◆ ASSIGNMENT ◆
Starting with the line that contains "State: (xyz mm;" and ending with the final line of the data below, print those lines exactly and nothing else.

==============================

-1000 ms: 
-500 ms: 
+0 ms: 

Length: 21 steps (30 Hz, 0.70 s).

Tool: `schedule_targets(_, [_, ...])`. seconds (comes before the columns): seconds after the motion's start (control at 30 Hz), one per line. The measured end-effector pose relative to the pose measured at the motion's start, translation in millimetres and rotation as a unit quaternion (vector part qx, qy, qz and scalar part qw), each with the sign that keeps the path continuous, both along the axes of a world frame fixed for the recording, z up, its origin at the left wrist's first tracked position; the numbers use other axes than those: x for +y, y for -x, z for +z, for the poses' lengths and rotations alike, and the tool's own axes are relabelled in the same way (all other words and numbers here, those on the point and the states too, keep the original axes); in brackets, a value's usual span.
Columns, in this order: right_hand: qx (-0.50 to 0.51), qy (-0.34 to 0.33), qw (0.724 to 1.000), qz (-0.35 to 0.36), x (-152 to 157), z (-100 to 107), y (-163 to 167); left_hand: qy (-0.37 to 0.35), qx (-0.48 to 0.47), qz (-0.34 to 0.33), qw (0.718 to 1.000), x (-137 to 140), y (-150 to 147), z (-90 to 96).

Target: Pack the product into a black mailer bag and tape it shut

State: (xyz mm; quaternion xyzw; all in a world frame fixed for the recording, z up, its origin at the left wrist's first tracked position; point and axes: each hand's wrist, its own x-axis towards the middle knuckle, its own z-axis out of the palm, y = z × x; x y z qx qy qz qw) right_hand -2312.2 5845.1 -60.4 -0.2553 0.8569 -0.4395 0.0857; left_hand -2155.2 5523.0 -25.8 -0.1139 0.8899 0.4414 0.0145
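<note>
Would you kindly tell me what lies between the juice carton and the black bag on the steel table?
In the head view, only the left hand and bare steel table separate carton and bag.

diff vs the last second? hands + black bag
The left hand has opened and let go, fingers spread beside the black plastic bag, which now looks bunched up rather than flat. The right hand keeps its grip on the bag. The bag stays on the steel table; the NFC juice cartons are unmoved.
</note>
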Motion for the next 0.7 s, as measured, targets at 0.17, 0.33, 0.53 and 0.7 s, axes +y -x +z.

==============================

◆ EXERCISE SOLUTION ◆
State: (xyz mm; quaternion xyzw; all in a world frame fixed for the recording, z up, its origin at the left wrist's first tracked position; point and axes: each hand's wrist, its own x-axis towards the middle knuckle, its own z-axis out of the palm, y = z × x; x y z qx qy qz qw) right_hand -2312.2 5845.1 -60.4 -0.2553 0.8569 -0.4395 0.0857; left_hand -2155.2 5523.0 -25.8 -0.1139 0.8899 0.4414 0.0145
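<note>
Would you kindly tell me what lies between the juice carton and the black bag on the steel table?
In the head view, only the left hand and bare steel table separate carton and bag.

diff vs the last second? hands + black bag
The left hand has opened and let go, fingers spread beside the black plastic bag, which now looks bunched up rather than flat. The right hand keeps its grip on the bag. The bag stays on the steel table; the NFC juice cartons are unmoved.
</note>
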Motion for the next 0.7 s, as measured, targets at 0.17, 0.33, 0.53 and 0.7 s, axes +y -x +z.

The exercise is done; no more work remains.